Exercise ->
Repeat each line of the material below without change.

Collected data ->
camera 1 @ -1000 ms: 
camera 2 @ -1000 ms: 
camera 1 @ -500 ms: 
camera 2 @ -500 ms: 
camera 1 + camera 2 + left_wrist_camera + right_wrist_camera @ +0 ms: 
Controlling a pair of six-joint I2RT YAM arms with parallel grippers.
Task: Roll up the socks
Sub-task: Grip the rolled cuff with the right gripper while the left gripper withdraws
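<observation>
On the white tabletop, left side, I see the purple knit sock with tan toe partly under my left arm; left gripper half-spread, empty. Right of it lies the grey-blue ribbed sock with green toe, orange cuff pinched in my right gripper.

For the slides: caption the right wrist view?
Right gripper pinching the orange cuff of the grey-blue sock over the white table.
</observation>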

Answer to this task ->
camera 1 @ -1000 ms: 
camera 2 @ -1000 ms: 
camera 1 @ -500 ms: 
camera 2 @ -500 ms: 
camera 1 + camera 2 + left_wrist_camera + right_wrist_camera @ +0 ms: 
Controlling a pair of six-joint I2RT YAM arms with parallel grippers.
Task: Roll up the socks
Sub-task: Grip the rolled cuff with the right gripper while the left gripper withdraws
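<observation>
On the white tabletop, left side, I see the purple knit sock with tan toe partly under my left arm; left gripper half-spread, empty. Right of it lies the grey-blue ribbed sock with green toe, orange cuff pinched in my right gripper.

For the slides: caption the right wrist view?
Right gripper pinching the orange cuff of the grey-blue sock over the white table.
</observation>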

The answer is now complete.